2021 : bicentenaire de la mort de Napoléon. L’occasion de belles polémiques comme on les aime tant dans notre pays sur fond de repentance, bien évidemment, vu que c’est la mode. Commémorer, pas commémorer, là est désormais la question.

En 2019, le 250e anniversaire de la naissance de l’Empereur avait été célébré dans la plus grande discrétion. Rien à voir avec le 200e anniversaire sous Pompidou, en 1969, avec une année impériale en grande pompe, comme la République savait alors le faire. Depuis, tout a changé. On a découvert des tas de trucs sur Napoléon qui obligent à reconsidérer les choses, vous comprenez. Déjà sous Chirac, pour le bicentenaire d’Austerlitz, on avait rasé les murs et assuré le service minimum. Paraît que Chirac venait d’un parti qu’on qualifiait volontiers de bonapartiste…

Alors l’échéance du 5 mai approche et le débat s’échauffe. Le fait que Bonaparte ait rétabli l’esclavage dans les colonies en 1802 rend suspect tout ce que le Petit Caporal a touché de près ou de loin. On se demande, d’ailleurs, pourquoi l’idée de supprimer la Légion d’honneur ne prospère pas plus que ça. D’autant que la création de notre premier ordre national date du 19 mai 1802 et le rétablissement de l’esclavage du 20 mai 1802. Une telle connivence calendaire est suspecte…

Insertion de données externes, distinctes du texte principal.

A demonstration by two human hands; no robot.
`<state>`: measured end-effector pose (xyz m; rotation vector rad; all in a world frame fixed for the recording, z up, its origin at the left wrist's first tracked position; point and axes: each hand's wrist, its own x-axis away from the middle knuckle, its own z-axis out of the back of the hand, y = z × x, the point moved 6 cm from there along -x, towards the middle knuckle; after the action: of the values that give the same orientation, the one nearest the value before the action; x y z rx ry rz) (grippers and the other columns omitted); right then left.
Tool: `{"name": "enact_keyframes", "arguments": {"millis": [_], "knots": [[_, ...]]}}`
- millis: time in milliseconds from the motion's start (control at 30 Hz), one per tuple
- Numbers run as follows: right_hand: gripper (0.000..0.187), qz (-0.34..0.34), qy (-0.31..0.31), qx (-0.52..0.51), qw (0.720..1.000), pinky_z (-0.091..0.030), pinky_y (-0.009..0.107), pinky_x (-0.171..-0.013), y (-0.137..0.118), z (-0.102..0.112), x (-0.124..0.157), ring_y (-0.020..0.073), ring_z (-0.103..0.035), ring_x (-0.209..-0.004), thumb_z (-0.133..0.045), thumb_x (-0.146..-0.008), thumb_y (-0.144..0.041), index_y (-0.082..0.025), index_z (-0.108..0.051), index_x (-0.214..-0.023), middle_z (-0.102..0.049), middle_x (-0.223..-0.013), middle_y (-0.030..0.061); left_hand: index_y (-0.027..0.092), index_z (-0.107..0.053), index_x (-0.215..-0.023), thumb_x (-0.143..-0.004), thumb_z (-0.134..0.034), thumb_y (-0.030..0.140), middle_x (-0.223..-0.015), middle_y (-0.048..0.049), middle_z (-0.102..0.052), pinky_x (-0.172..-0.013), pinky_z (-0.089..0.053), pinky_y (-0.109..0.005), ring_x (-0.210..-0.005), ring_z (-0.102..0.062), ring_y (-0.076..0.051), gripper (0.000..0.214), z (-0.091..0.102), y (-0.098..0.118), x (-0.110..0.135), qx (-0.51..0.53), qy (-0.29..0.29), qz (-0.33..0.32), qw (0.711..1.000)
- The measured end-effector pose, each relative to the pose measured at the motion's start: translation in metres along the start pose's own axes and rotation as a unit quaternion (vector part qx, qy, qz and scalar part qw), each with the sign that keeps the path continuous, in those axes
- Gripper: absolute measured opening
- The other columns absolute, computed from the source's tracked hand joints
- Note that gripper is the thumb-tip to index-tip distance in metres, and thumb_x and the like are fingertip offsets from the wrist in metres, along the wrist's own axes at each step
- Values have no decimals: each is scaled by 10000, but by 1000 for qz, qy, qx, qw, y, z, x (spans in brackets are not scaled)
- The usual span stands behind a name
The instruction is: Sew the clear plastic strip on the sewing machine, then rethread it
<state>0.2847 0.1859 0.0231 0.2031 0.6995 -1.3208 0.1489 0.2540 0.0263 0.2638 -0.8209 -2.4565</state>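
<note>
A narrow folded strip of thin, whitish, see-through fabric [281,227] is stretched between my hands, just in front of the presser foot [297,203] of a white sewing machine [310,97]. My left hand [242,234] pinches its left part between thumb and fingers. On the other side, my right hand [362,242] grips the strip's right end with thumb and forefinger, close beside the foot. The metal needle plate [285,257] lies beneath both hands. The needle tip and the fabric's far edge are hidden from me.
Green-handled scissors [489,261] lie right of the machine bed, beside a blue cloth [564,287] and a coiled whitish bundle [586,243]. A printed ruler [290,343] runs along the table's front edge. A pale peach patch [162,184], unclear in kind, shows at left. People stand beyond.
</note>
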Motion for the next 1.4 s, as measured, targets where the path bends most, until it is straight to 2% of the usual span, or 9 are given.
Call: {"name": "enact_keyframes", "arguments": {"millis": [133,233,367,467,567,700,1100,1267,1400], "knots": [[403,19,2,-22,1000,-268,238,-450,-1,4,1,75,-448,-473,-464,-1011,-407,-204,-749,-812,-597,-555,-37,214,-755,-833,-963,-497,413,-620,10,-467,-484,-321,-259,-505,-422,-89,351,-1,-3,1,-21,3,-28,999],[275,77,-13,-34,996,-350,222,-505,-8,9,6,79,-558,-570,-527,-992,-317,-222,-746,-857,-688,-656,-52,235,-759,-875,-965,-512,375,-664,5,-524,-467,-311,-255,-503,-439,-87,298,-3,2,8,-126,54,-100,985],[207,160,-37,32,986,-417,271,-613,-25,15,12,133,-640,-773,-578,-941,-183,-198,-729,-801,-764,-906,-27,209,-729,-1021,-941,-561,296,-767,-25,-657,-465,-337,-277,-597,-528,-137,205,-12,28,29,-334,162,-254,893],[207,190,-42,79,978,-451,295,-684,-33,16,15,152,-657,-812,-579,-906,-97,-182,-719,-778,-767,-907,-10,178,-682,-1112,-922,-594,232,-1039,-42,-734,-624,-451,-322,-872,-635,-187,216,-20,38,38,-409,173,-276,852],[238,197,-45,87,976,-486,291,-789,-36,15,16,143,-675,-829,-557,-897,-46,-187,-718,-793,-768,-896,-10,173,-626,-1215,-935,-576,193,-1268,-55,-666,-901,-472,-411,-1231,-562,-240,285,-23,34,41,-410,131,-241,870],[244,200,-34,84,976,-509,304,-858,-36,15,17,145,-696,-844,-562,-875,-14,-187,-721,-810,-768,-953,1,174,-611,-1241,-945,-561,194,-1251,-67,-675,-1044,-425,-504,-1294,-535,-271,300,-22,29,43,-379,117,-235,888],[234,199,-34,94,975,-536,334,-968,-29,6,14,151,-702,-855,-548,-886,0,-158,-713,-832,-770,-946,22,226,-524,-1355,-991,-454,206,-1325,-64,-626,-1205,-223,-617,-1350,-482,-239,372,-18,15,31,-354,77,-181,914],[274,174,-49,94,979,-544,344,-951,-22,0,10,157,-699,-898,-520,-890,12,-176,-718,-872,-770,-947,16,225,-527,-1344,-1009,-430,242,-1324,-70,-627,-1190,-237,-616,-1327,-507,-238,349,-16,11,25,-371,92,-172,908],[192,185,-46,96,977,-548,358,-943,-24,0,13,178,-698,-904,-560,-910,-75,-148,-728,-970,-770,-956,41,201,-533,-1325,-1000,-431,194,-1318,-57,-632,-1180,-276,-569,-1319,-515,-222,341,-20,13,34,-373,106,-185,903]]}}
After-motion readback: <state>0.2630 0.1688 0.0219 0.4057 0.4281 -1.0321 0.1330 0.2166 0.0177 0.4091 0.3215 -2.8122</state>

Et en ce 8 mars, Journée de la femme – pardon : Journée internationale des droits des femmes -, ressort le lourd dossier de Napoléon relatif à sa misogynie. Rien de tel qu’un procès mémoriel avec les critères de notre temps. C’est vrai que l’on prête à « l’Ogre » des propos sur les femmes qui frisent aujourd’hui la correctionnelle. Florilège, comme on dit, tiré du livre de la journaliste féministe Benoîte Groult (1920-2016), grand-officier de la Légion d’honneur (!) : « Les femmes sont l’âme de toutes les intrigues, on devrait les reléguer dans leur ménage, les salons du gouvernement devraient leur être fermés », « La nature destinait les femmes à être nos esclaves. Elles sont notre propriété. Elles nous appartiennent, tout comme un arbre dont la production de fruits appartient au jardinier », « Il y a une chose qui n’est pas française, c’est qu’une femme puisse faire ce qu’il lui plaît ». On va en rester là avant d’avoir des ennuis. Effectivement, dites ça à Marlène Schiappa, pourtant un peu corse, elle aussi, ça ne peut pas passer, aujourd’hui. Aujourd’hui.

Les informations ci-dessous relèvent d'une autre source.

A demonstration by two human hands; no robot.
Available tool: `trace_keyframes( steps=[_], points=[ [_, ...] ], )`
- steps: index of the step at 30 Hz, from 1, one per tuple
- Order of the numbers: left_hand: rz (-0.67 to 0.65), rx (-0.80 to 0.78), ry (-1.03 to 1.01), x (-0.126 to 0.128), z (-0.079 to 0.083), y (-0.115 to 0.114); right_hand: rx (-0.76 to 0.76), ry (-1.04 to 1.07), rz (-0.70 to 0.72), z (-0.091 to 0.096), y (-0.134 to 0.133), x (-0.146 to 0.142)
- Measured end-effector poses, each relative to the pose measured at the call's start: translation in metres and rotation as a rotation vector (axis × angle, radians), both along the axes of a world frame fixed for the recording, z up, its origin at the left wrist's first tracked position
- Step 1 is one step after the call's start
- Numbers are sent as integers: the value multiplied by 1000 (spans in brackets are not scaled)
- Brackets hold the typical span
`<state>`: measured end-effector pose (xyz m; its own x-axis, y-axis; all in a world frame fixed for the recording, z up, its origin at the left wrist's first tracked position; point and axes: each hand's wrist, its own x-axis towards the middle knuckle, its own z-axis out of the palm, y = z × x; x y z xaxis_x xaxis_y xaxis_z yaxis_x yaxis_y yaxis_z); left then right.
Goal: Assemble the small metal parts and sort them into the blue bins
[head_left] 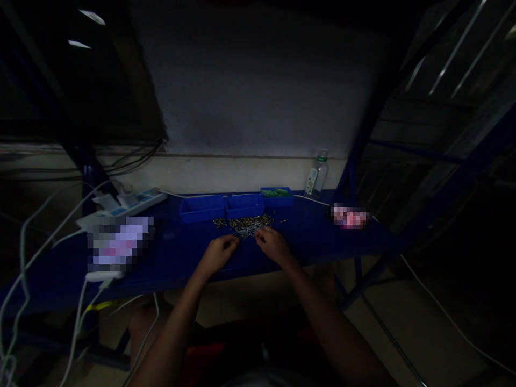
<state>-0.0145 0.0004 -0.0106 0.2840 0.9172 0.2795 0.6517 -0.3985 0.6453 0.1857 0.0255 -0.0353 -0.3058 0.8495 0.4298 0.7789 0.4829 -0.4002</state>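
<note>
Both half-curled, grasp unclear, left hand [217,253] and right hand [274,244] touch screws [244,223] on dim blue bench [181,260]

On the blue table [306,236], two blue bins [201,208] and a smaller bin of green parts [277,195] are lined along the rear edge, a clear bottle [316,174] is stood at the table's back right, a white power strip [133,203] is laid back left, and white cables [76,317] are hung off the table's left end.
</note>
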Motion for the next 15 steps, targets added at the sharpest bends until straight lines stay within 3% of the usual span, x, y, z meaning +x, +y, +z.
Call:
trace_keyframes(
  steps=[15],
  points=[
    [-1,0,12,1,2,0,-18,-3,-24,3,-3,-2]
  ],
)
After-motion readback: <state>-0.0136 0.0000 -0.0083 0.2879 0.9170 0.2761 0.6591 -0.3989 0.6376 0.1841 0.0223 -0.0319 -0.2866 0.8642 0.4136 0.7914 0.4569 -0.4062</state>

Est-ce à dire que Bonaparte était misogyne ? Disons qu’il était de son époque et de son île dont les mœurs, à la fin du XVIIIe siècle, devaient plus ressembler à celles de Rome sous César qu’à celle des States sous Rachel Levine, Biden et consorts. Paraît qu’on appelle ça le contexte historique et social… Mettons que Bonaparte était misogyne, mais cela ne l’empêchait pas d’aimer les femmes. Un extrait d’une lettre à Joséphine qui vaut bien du Marie Minelli ou du Marlène Schiappa nous décrivant le shampooing coulant sur ses épaules, son ventre, ses jambes alors qu’elle prend sa douche : « Bon Dieu ! Que je serais heureux si je pouvais assister à l’aimable toilette, petite épaule, un petit sein blanc, élastique, bien ferme ; par-dessus cela, une petite mine avec le mouchoir à la créole, à croquer. »

Mais au fait, pourquoi évoquer tout ça ? La Journée de la femme, d’accord. Mais encore ? Ah oui, « c’est rapport » aux propos sur Napoléon du ministre Élisabeth Moreno (pas Morano ; pour éviter de confondre, l’une est brune, l’autre blonde), dimanche, au « Grand jury RTL » : « C’est l’un des plus grands misogynes que j’ai jamais lu et, en même temps, c’est un grand homme de l’Histoire française [en principe, on dit Histoire de France, mais bon…], donc je ne sais pas. » Le ministre emporte ainsi avec brio tout à la fois le premier prix du « en même temps macronien » et un accessit pour sa découverte que Napoléon était un grand homme.